Holger Brück

Personal information
- Date of birth: 30 September 1947
- Place of birth: Kassel, Hesse, Allied-occupied Germany
- Date of death: 19 July 2026 (aged 78)
- Place of death: Kassel, Hesse, Germany
- Height: 1.71 m (5 ft 7 in)
- Position: Defender

Senior career*
- Years: Team / Apps / (Gls)
- 1966–1968: KSV Hessen Kassel II
- 1968–1972: KSV Hessen Kassel
- 1972–1981: Hertha BSC
- 1981: Calgary Boomers
- 1982: KSV Hessen Kassel
- 1983: Calgary Mustangs
- 1983–1987: Eintracht Baunatal
- 1987–1990: KSV Hessen Kassel

Managerial career
- 1987–1988: KSV Hessen Kassel (player-manager)
- 1988–1989: KSV Hessen Kassel II
- 1993: KSV Hessen Kassel
- 1994–1995: KSV Hessen Kassel II
- 1995–1996: KSV Hessen Kassel
- 2001: KSV Hessen Kassel
- 2011: KSV Hessen Kassel

= Holger Brück =

German footballer (1947–2026)

Holger Brück (30 September 1947 – 19 July 2026) was a German professional football player and manager.
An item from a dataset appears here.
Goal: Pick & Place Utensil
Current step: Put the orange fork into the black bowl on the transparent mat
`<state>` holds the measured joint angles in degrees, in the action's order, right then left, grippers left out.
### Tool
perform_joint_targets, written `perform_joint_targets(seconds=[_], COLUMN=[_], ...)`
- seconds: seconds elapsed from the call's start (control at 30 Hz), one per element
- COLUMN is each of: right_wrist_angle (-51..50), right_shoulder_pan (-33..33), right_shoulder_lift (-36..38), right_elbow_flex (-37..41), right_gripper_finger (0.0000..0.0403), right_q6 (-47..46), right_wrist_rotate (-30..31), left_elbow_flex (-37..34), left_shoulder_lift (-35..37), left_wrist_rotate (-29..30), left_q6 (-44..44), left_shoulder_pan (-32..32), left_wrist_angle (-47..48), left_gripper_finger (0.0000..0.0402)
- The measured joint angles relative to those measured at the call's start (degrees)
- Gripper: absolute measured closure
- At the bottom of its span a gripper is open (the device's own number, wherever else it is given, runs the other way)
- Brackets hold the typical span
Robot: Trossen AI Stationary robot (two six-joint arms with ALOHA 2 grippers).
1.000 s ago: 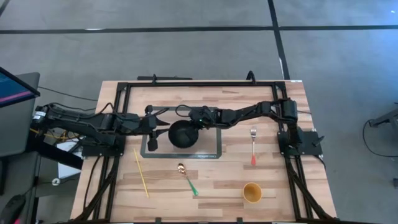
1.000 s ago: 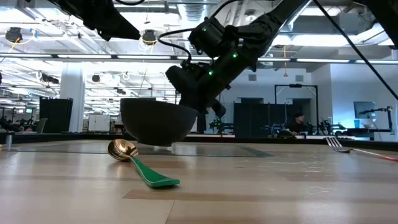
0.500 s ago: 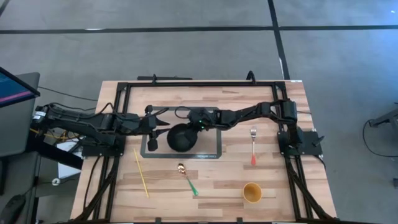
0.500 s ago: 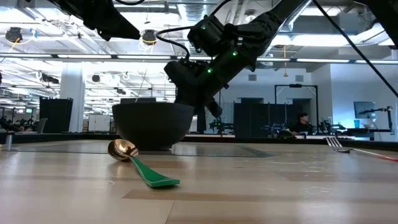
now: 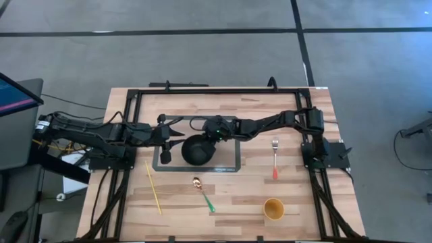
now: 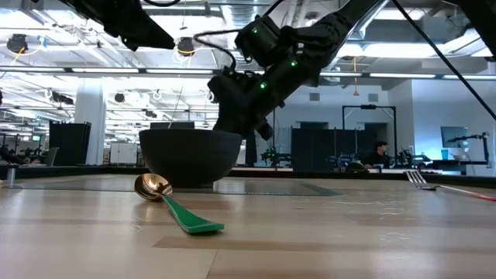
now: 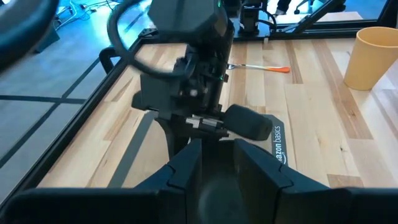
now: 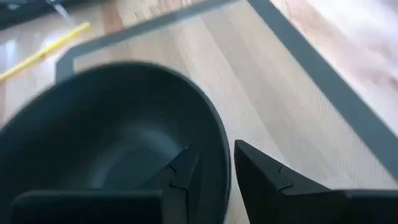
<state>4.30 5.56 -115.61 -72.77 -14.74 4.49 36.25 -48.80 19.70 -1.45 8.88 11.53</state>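
Note:
A black bowl (image 5: 198,150) stands on its base on the grey-framed mat (image 5: 229,167) at mid table; the low view shows the bowl (image 6: 190,155) upright. My right gripper (image 5: 210,137) is at the bowl's far right rim, shut on it. My left gripper (image 5: 177,138) hovers just left of the bowl, level, its fingers (image 7: 186,165) a little apart and holding nothing. A spoon (image 5: 203,194) with a gold head and green handle lies flat on the wood in front of the mat, also seen as the spoon (image 6: 178,205) in the low view. My right gripper pinches the bowl's rim (image 8: 222,163), one finger (image 8: 183,171) inside the bowl and one finger (image 8: 261,174) outside it. It comes slanting down from the table's right and far side. The bowl sits upright with its base on the mat.
A fork (image 5: 275,158) with an orange handle lies right of the mat, a yellow cup (image 5: 273,208) stands near the front right, and a thin yellow stick (image 5: 153,187) lies front left. A black frame (image 5: 216,90) borders the table.
My right gripper has come down and slightly toward the table's near edge with the bowl. The bowl, a second ago lifted clear and tilted, now stands level on the mat.

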Motion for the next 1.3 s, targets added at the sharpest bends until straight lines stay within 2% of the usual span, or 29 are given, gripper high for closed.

He played as a defender. In 1983, he played for the Calgary Mustangs of the Canadian Professional Soccer League.

== Death ==
Brück died in Kassel on 19 July 2026, at the age of 78, following a long illness. His death was met with widespread mourning across German football, with official tributes released by both Hertha BSC and KSV Hessen Kassel commemorating his extensive legacy as a player, leader, and club savior.